[Devel] [PATCH RHEL9 COMMIT] drivers/vhost: add ioctl to increase the number of workers
Konstantin Khorenko
khorenko at virtuozzo.com
Thu Sep 15 20:25:50 MSK 2022
The commit is pushed to "branch-rh9-5.14.0-70.22.1.vz9.17.x-ovz" and will appear at https://src.openvz.org/scm/ovz/vzkernel.git
after rh9-5.14.0-70.22.1.vz9.17.3
------>
commit 83860720697fc673ea32138b92835f40ebdbea60
Author: Andrey Zhadchenko <andrey.zhadchenko at virtuozzo.com>
Date: Thu Sep 8 18:32:53 2022 +0300
drivers/vhost: add ioctl to increase the number of workers
Finally add ioctl to allow userspace to create additional workers
For now only allow to increase the number of workers
https://jira.sw.ru/browse/PSBM-139414
Signed-off-by: Andrey Zhadchenko <andrey.zhadchenko at virtuozzo.com>
======
Patchset description:
vhost-blk: in-kernel accelerator for virtio-blk guests
Although QEMU virtio-blk is quite fast, there is still some room for
improvements. Disk latency can be reduced if we handle virito-blk
requests in host kernel so we avoid a lot of syscalls and context
switches.
The idea is quite simple - QEMU gives us block device and we translate
any incoming virtio requests into bio and push them into bdev.
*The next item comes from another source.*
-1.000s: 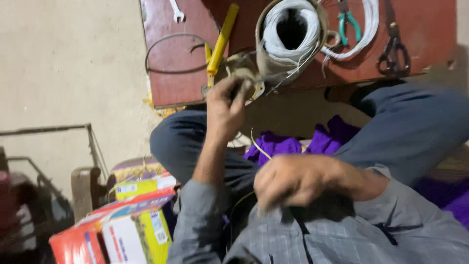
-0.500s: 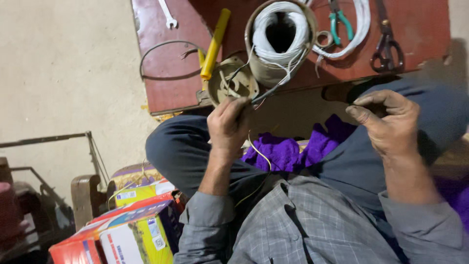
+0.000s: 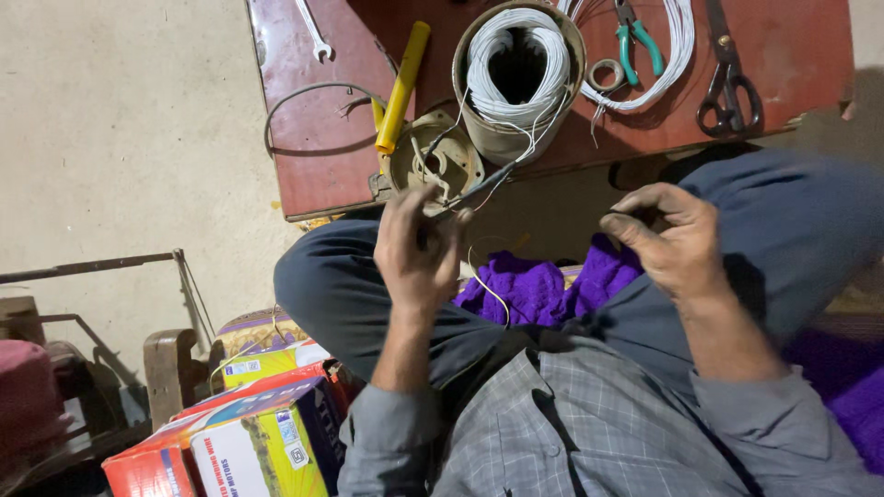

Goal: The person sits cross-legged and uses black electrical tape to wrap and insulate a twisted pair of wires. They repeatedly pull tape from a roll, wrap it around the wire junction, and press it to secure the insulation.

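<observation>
A red-brown low table [image 3: 313, 156] filled the top of the view. On it a small silver wrench [image 3: 313, 28] lay at about 11 o'clock, green-handled pliers [image 3: 637, 41] at 1 o'clock, and black scissors [image 3: 727, 87] toward 2 o'clock, just beside a small ring of tape [image 3: 605, 75]. A yellow-handled tool [image 3: 401, 87] lay slanted near 12 o'clock. Purple cloth [image 3: 534, 285] lay at centre. Colourful cardboard boxes [image 3: 249, 433] stood at 7 o'clock on the pale floor [image 3: 120, 138].
</observation>
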A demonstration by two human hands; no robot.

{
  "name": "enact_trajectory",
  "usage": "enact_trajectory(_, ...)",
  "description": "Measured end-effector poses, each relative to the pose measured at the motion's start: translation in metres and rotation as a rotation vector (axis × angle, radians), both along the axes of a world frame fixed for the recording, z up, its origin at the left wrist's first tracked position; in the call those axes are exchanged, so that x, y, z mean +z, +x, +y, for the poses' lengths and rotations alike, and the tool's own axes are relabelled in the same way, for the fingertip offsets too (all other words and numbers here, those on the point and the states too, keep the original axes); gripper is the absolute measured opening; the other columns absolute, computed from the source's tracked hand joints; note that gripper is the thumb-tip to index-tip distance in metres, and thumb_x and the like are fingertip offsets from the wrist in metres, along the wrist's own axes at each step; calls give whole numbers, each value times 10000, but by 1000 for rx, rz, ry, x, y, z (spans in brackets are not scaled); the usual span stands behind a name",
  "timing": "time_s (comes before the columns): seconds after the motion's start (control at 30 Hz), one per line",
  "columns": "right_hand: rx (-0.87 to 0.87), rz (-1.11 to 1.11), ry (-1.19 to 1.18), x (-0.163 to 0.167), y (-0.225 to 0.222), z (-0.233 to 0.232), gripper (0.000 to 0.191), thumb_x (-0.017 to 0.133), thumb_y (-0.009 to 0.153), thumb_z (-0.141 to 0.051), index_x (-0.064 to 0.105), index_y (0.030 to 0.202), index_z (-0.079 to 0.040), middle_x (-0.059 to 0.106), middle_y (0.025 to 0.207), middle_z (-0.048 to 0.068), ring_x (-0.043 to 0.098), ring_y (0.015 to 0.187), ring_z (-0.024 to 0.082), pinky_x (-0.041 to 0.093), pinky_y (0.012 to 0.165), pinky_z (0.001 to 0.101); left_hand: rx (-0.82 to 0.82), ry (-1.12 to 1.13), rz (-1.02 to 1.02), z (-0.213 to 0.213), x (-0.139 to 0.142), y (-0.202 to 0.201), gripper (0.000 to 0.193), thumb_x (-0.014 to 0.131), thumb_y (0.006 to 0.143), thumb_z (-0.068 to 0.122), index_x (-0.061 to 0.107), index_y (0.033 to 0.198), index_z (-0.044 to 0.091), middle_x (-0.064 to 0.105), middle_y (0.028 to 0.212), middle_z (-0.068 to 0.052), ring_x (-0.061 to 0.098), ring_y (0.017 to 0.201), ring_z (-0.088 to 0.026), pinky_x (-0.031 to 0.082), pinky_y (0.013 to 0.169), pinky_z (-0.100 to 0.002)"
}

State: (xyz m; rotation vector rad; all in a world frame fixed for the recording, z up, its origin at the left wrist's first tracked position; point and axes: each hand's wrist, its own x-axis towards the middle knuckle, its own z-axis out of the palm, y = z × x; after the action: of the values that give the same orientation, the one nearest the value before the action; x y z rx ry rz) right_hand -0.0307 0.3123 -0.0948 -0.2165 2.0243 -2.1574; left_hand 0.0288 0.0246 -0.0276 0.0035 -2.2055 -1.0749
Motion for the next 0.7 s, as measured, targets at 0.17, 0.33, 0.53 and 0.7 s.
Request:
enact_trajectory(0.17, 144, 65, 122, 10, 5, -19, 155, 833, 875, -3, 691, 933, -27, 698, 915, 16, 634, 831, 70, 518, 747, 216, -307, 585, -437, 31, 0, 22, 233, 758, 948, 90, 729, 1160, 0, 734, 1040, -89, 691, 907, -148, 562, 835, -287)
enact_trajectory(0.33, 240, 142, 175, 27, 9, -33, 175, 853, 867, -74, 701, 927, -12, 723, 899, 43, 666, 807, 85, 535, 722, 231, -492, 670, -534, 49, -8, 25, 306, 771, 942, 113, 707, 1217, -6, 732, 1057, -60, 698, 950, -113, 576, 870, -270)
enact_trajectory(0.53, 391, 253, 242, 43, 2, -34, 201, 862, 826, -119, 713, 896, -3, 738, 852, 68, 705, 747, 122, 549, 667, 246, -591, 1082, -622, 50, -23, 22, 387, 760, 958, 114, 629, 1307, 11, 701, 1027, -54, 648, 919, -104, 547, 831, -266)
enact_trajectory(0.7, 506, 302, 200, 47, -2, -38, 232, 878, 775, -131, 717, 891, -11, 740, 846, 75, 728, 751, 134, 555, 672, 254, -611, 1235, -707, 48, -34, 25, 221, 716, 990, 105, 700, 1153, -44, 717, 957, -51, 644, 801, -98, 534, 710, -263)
The biggest disadvantage of this vhost-blk flavor is raw format.
Luckily Kirill Thai proposed device mapper driver for QCOW2 format to
attach files as block devices:
https://www.spinics.net/lists/kernel/msg4292965.html
Also by using kernel modules we can bypass iothread limitation and
finaly scale block requests with cpus for high-performance devices.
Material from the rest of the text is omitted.